**REQUIRED ACTION**
Take the material below and restate it word for word, stopping after the line in which "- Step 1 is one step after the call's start" occurs.

**PROVIDED MATERIAL**
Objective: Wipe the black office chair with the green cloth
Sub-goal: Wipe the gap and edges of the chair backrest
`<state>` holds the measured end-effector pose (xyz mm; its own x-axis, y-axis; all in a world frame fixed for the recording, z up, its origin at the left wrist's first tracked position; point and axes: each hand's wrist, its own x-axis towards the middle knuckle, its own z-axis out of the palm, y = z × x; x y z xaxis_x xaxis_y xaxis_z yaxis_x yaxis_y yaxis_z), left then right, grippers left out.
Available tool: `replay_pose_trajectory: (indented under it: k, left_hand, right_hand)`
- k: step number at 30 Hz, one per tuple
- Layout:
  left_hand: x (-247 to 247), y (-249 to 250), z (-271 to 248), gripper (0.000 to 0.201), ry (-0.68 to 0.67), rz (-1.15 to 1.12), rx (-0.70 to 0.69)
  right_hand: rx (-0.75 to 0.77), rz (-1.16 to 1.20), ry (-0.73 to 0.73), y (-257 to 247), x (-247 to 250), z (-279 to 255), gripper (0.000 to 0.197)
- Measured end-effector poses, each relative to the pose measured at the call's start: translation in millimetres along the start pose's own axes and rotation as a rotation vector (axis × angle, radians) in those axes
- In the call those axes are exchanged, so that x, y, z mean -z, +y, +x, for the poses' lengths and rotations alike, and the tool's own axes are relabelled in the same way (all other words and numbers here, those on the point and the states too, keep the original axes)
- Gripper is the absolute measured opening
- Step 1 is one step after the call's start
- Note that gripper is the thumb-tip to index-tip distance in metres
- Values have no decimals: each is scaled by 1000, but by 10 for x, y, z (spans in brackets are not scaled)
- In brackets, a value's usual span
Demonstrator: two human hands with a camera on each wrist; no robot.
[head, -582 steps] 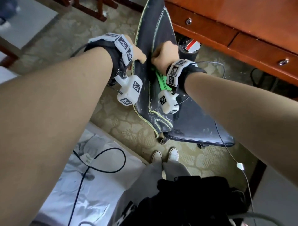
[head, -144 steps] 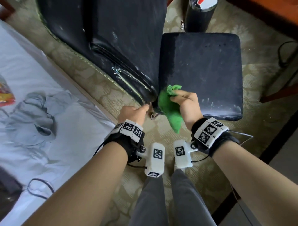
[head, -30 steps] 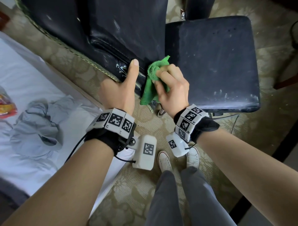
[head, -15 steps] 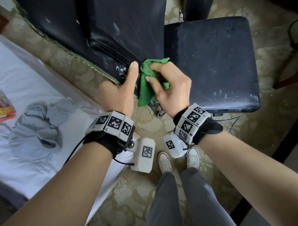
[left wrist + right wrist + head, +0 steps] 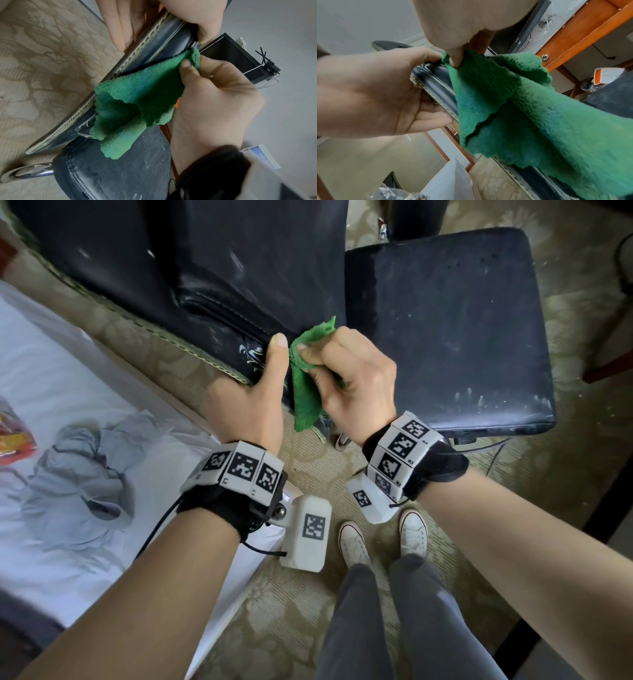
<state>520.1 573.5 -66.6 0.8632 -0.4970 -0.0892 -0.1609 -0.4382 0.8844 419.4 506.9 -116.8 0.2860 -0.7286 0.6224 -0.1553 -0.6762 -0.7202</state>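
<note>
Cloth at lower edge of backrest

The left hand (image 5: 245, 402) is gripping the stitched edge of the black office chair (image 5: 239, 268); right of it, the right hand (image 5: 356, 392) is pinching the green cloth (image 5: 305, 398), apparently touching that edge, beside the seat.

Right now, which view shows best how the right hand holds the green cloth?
The left wrist view: the right hand pinches the green cloth at its top corner, the rest hanging free. The head view shows knuckles hiding most of the cloth. The right wrist view shows mostly cloth and one fingertip.
</note>
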Motion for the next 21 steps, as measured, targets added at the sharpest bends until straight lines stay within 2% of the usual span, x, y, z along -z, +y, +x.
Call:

**SOLUTION BELOW**
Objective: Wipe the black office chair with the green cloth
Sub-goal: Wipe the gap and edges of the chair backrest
`<state>` holds the measured end-effector pose (xyz mm; its own x-axis, y-axis; all in a world frame fixed for the recording, z up, its origin at the left wrist's first tracked position; point and axes: each hand's wrist, its own x-axis towards the middle knuckle, its own z-axis out of the palm, y = z × x; x y z xaxis_x xaxis_y xaxis_z yaxis_x yaxis_y yaxis_z), left then right, grippers left out.
Available tool: `replay_pose_trajectory: (indented under it: k, left_hand, right_hand)`
- k: step number at 30 Hz, one per tuple
- Layout:
  left_hand: x (-247 to 247), y (-249 to 250), z (-271 to 248), gripper (0.000 to 0.201), ry (-0.68 to 0.67), rz (-1.15 to 1.12), rx (-0.70 to 0.69)
  right_hand: rx (-0.75 to 0.77), rz (-1.16 to 1.20), ry (-0.73 to 0.73), y (-257 to 247), x (-247 to 250), z (-279 to 255), gripper (0.000 to 0.197)
- Measured end-effector poses, each relative to the pose measured at the call's start: translation in millimetres along the start pose's own axes and rotation as a rotation vector (axis × angle, radians) in those axes
- In the call those axes are exchanged, so that x, y, z mean -z, +y, +x, for the poses' lengths and rotations alike, and the tool's own axes are relabelled in the same way (all other words and numbers here, those on the point and the states too, keep the original axes)
- Gripper is the absolute measured opening
- Step 1 is one step after the call's start

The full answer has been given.